20 years after the Kyoto Protocol: Are we ‘on track’ with the Paris Agreement and the COP23?
19.12.2017
On 11 December 1997, the world’s first internationally binding climate agreement was adopted: the Kyoto Protocol. It obligated 37 industrialized countries to reduce their greenhouse gas emissions individually. On average, the much celebrated agreement required a roughly 5 percent emissions reduction for industrialized countries relative to 1990. Germany even agreed to a target of 21 percent. But the hype soon gave way to reality. The United States, one of the biggest emitters, never ratified the treaty, while Canada simply stepped away from the agreement when it couldn’t reach its goals. Furthermore, new instruments such as emissions trading and the Clean Development Mechanism faced harsh criticism worldwide.
20 years later, the feelings are mixed; when it comes to climate policy, we have tackled several challenges, however, other lessons still need to be learned.
On a technical level, we have made surprising progress by constructing a new climate infrastructure.

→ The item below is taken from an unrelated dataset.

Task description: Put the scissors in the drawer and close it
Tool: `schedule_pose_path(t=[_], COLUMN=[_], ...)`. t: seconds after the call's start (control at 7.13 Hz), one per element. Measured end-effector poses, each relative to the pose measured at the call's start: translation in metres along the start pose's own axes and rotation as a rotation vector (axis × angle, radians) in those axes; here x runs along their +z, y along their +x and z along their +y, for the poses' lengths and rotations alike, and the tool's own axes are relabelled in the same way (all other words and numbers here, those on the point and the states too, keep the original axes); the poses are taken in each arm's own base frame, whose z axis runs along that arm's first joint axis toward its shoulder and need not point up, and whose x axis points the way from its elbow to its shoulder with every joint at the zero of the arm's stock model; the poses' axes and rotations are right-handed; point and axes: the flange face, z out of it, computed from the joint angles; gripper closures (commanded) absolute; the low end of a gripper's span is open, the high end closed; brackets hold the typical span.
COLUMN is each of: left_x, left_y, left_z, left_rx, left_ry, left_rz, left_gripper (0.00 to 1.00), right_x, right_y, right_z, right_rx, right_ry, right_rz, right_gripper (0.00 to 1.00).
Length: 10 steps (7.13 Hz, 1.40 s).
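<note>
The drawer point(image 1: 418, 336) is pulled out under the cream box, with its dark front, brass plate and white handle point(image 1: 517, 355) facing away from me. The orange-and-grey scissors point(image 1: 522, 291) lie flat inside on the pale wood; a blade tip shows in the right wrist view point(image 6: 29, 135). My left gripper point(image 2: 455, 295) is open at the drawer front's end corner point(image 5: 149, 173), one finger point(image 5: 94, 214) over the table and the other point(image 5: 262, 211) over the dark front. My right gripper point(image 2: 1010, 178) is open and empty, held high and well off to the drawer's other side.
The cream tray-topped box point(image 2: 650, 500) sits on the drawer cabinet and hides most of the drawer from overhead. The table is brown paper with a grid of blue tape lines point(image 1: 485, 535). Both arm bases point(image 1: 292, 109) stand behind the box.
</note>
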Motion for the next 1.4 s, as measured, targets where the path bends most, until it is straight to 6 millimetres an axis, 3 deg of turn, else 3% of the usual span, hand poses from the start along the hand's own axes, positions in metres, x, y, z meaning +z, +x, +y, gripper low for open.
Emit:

More greenhouse gas data are now collected and analyzed than ever before. In addition to industrialized countries, more of those not required to reduce emissions under the Kyoto Protocol have begun creating national emission registries and systems for measurement, reporting, and verification (MRV) in the past few years, such as Vietnam, Chile, Costa Rica, Indonesia, Jordan, Mexico, Morocco, South Africa, and Thailand – to mention only a few. Lots of climate protection tools – some old, some new – have been tested since the Kyoto Protocol took effect. For instance, such economic tools as emissions trading systems and carbon taxes are now being used, and more countries than ever before have adopted climate protection laws and regulations. Renewables, especially solar power, are gaining ground across the planet. Last year, photovoltaics accounted for nearly two thirds of total newly installed power generation capacity.
On the other hand, global political cooperation has not kept pace.
As the many years of work needed to produce a successor to the Kyoto Protocol show, political cooperation isn’t easy. Only at the very last minute, when the Kyoto Protocol ended in 2012, did states agree to an extension in the Doha Amendment. However, it only obligated a few industrialized countries to jointly reduce emissions by at least 18 percent between 2013 and 2020 relative to 1990. And although this timeframe began in 2013, not enough members – including the EU – have ratified the agreement, so it has yet to go into force.
Then, a new agreement was reached in 2015. This time, we celebrated that the Paris Agreement had managed to include industrialized, emerging, and developing countries. But a closer look reveals that little was left of the common approach: under the Paris Agreement countries are free to set their own goals and to decide how to reach them, even though the overriding aim remains to keep global warming below 2°C.
Two years later, COP23 made it clear that technical progress is much easier to agree on than political cooperation. We know by how much greenhouse gas emissions must be reduced worldwide, but while states have agreed to a grand joint target, they have not yet agreed on a path towards that goal. All of the countries have different interpretations of the Paris Agreement and different ideas about how to reach climate protection objectives. The focus remains on national interests. Kyoto was an attempt to set limits and impose reduction approaches centrally – and that has failed. Now, every country’s sails on its own ship – but under a single Paris flag – and on its own route set forth in the “Nationally Determined Contributions” (NDCs).
There are already signs that this new approach will not take us far enough either. The latest reports show that current pledges from all Paris signatories would only lead to a third of the emission reductions needed to prevent dangerous global warming. And while the US signature on the Paris Accord was considered a historic success, it is now already to be retracted.
The “cooperative approach” is thus falling short, and the gap between industrialized and developing countries – those who have emitted the most and those who will suffer the most from climate change, respectively – remains as big as ever. At the annual UN climate conferences, national positions are collected and written up, but it’s not hard to feel like attending the conferences is more about seeing and being seen than truly learning from each other. There are contrasts and contradictions wherever you look. In one zone, representatives from around the world negotiate, while elsewhere new scientific findings are presented – along with tourism trade shows. Outside, environmental activists protest, but inside conservationists have their own booths just down the hall from nuclear energy lobbyists.
Although this “conference of contrast” has tremendous potential, I personally feel that a lot of it is left untapped. The contradictions are not discussed, perhaps because such a wide range of facets needs to be integrated. Indeed, we still have a lot to learn 20 years later.
But maybe this insight is the right starting point for change, starting small, at open-dialogue events on a wide range of topics at venues like COP.